What you need to do:
Transcribe, exactly and without pictures, the lines below from the line with "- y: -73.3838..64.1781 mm" to the line with "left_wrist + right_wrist", both ends included, and no others.

BEGIN Input data

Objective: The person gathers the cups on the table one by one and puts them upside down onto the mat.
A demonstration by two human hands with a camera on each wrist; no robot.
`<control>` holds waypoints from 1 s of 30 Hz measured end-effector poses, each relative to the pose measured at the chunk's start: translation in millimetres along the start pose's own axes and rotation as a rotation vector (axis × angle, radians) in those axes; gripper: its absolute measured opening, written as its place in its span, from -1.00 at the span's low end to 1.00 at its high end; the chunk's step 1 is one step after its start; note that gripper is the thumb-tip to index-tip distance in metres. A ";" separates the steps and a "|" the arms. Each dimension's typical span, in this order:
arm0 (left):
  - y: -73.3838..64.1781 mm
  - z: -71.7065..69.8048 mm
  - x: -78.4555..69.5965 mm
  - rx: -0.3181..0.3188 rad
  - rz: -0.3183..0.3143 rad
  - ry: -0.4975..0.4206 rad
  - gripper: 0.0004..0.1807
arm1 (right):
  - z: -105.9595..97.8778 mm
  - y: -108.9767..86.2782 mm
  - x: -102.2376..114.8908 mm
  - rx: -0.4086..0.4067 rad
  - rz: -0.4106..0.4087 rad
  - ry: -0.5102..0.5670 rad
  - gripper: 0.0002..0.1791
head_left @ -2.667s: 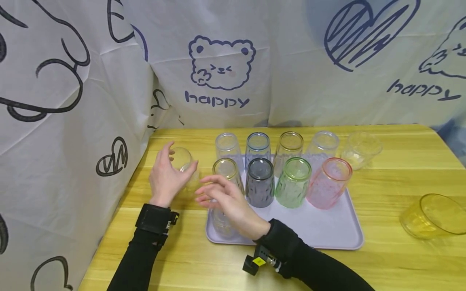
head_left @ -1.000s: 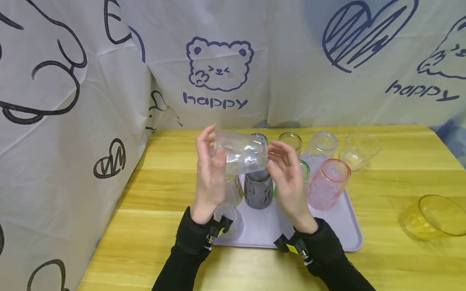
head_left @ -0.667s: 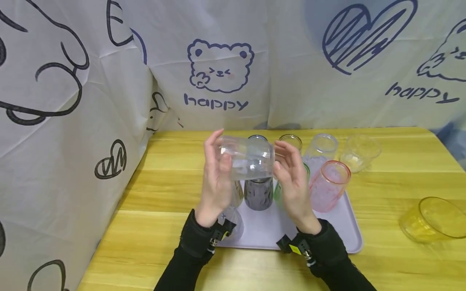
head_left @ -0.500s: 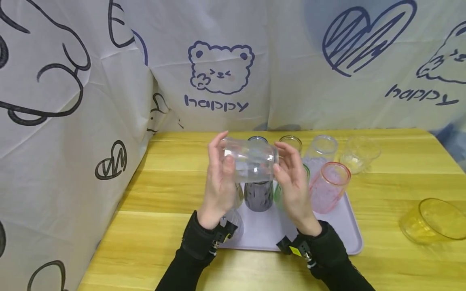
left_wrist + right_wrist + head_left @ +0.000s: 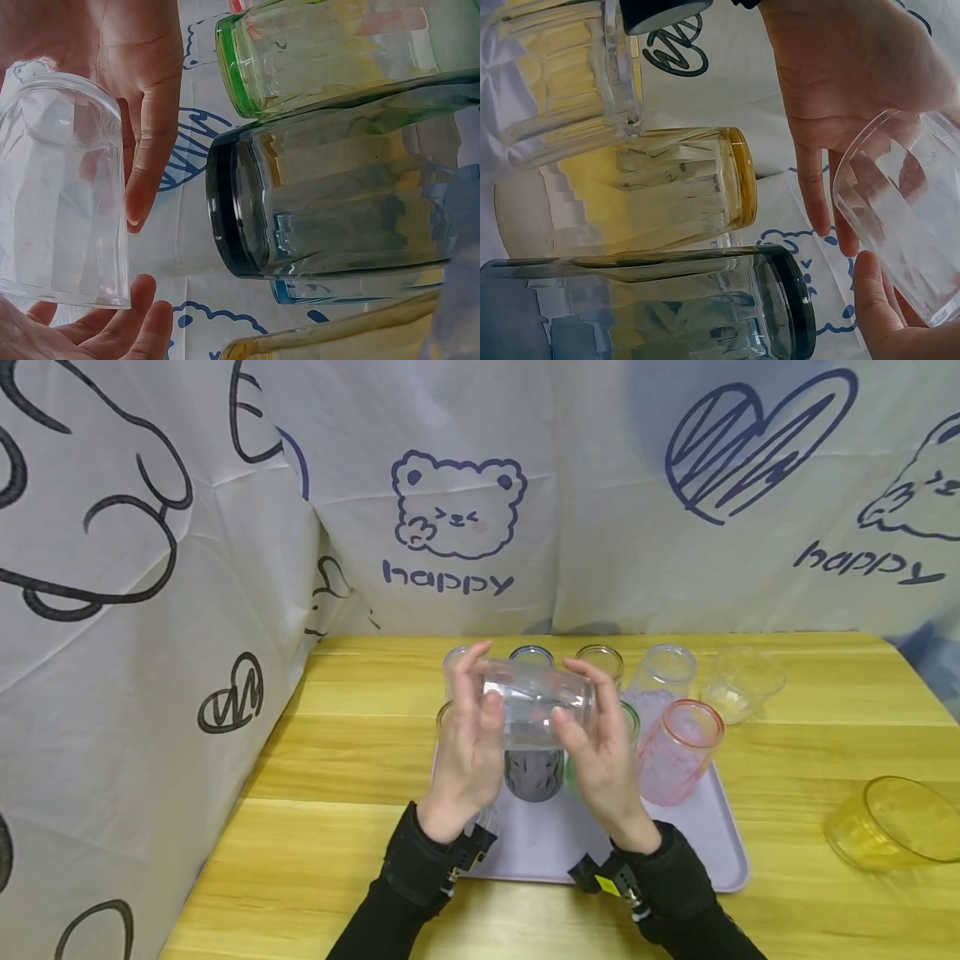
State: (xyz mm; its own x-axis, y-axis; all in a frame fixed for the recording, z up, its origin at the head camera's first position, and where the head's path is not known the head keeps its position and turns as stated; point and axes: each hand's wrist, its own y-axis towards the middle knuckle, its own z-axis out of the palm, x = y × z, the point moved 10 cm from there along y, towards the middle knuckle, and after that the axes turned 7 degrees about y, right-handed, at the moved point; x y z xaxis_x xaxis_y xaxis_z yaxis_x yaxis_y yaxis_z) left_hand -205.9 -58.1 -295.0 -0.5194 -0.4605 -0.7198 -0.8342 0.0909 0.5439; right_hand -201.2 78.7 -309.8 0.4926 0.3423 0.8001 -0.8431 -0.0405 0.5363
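Note:
A clear drinking glass (image 5: 532, 703) lies sideways in the air over the tray, between my two hands. My left hand (image 5: 471, 756) grips its left end, thumb in front and fingers behind. The right hand (image 5: 606, 764) holds the right end, with its thumb on the near side of the glass. In the left wrist view the clear glass (image 5: 64, 195) shows its faceted wall. Just below it on the tray is an upside-down grey glass (image 5: 534, 777), partly covered in the head view. A green glass (image 5: 330, 56) stands beside the grey one.
The pale purple tray (image 5: 525, 864) carries two rows of upturned glasses, including a pink glass (image 5: 675, 764) and an amber-rimmed glass (image 5: 667, 191). Right of the tray, a clear tumbler (image 5: 738, 689) and a yellow tumbler (image 5: 885, 831) lie tilted on the wooden table (image 5: 337, 760).
My left hand has lifted the clear glass from the table left of the tray and brought it right. The right hand has joined on its other end; its thumb has moved onto the side.

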 end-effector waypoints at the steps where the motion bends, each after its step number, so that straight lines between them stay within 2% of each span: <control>1: -0.2 0.5 -0.4 0.005 0.002 0.010 -0.10 | -0.1 0.0 -0.3 -0.001 -0.003 -0.007 -0.44; 8: -1.0 2.8 -0.9 0.023 0.011 0.037 -0.10 | -1.0 -0.5 -3.4 -0.024 0.007 -0.017 -0.41; 17: -2.5 6.9 4.0 0.056 -0.031 0.050 -0.12 | -5.9 -0.6 -4.3 -0.071 -0.007 -0.057 -0.42; 23: -2.6 10.6 3.1 0.120 -0.044 0.015 -0.17 | -9.1 0.3 -1.4 -0.072 -0.034 -0.030 -0.40; 30: -2.2 6.4 1.3 0.157 -0.049 0.047 -0.30 | -14.9 0.8 -1.4 -0.093 -0.004 -0.115 -0.36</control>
State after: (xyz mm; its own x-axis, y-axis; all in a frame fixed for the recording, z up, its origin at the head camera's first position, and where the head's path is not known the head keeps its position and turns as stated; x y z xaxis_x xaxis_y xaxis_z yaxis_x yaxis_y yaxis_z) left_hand -205.8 -53.2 -300.0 -0.4712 -0.5079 -0.7211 -0.8790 0.2026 0.4316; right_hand -205.8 92.1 -314.5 0.5132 0.2325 0.8262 -0.8546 0.0493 0.5170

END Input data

Written solution:
  - y: -73.3838..64.1781 mm
  - z: -71.7065..69.8048 mm
  - x: -78.4555..69.5965 mm
  - rx: -0.3181..0.3188 rad
  - rz: -0.3183..0.3143 rad
  - ry: -0.4975..0.4206 rad
  - gripper: 0.0004..0.1807
arm1 (right):
  - z: -105.9595..97.8778 mm
  - y: -108.9767..86.2782 mm
  - x: -102.2376..114.8908 mm
  - rx: -0.4086..0.4067 rad
  - rz: -0.4106..0.4087 rad
  - ry: -0.5102..0.5670 rad
  - gripper: 0.0002..0.1791
head_left @ -2.667s: 
head_left @ -1.000s: 
head_left @ -0.667s: 
head_left @ -0.500s: 
left_wrist + right_wrist + head_left @ +0.000s: 

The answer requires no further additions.